Problem requirements: Search the listing below for the line containing "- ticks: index". From there through the line containing "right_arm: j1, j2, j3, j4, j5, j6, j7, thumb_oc", transcribe every line exactly, both ends included.

** Information supplied follows **

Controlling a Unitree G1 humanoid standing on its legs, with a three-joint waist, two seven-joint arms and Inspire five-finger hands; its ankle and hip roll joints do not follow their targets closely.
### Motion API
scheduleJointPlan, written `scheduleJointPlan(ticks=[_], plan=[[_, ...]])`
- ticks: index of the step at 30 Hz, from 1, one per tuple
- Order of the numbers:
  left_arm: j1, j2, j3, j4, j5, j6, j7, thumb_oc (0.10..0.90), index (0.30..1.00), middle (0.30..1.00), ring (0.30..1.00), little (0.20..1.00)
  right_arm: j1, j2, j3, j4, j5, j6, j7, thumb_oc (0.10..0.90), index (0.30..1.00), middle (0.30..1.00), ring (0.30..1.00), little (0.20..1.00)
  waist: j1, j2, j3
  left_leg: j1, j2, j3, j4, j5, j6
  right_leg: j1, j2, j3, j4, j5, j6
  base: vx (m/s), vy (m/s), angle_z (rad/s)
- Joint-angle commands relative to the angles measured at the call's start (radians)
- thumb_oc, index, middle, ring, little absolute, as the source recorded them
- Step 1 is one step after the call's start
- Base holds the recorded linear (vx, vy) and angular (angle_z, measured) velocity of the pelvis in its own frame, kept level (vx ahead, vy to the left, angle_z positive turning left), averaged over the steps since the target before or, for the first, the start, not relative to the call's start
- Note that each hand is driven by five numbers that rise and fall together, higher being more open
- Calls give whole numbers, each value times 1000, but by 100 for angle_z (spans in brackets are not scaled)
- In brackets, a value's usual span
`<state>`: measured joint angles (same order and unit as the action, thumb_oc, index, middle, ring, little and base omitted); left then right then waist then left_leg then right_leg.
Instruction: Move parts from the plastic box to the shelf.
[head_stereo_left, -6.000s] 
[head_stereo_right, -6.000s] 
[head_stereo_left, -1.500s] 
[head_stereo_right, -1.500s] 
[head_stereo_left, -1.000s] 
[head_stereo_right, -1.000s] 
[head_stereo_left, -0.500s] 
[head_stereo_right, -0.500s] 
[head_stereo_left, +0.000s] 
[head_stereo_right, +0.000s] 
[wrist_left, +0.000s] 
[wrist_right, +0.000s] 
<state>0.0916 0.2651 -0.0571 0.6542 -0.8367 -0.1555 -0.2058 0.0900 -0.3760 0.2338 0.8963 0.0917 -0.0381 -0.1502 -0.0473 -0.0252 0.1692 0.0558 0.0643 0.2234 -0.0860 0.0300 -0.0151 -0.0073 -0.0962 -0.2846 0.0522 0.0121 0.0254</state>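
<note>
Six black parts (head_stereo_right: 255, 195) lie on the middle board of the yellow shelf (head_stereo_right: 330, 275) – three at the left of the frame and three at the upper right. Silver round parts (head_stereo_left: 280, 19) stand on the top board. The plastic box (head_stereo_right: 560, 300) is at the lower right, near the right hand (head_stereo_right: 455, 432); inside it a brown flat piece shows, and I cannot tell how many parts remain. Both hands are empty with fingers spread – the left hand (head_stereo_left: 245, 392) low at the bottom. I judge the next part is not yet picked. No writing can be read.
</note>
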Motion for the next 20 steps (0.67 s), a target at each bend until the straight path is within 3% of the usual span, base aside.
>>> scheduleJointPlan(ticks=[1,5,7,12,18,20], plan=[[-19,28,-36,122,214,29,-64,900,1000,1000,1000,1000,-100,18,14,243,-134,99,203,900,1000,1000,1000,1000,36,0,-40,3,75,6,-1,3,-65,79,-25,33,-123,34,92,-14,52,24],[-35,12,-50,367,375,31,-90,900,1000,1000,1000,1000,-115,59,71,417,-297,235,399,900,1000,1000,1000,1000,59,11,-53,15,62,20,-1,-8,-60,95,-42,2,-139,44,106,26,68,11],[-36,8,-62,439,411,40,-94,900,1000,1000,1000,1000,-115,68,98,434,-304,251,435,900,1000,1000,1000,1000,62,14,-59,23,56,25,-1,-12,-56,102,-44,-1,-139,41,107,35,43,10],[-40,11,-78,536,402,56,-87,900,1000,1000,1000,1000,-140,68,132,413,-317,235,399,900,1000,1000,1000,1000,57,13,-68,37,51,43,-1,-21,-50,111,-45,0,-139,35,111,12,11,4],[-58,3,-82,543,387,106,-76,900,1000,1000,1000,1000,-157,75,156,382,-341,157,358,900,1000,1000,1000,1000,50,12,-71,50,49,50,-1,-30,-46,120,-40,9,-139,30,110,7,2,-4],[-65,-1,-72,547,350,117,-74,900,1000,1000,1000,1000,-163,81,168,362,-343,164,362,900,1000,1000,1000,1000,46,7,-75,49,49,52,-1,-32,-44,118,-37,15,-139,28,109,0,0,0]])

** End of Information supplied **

Written solution:
- ticks: index of the step at 30 Hz, from 1, one per tuple
- Order of the numbers:
  left_arm: j1, j2, j3, j4, j5, j6, j7, thumb_oc (0.10..0.90), index (0.30..1.00), middle (0.30..1.00), ring (0.30..1.00), little (0.20..1.00)
  right_arm: j1, j2, j3, j4, j5, j6, j7, thumb_oc (0.10..0.90), index (0.30..1.00), middle (0.30..1.00), ring (0.30..1.00), little (0.20..1.00)

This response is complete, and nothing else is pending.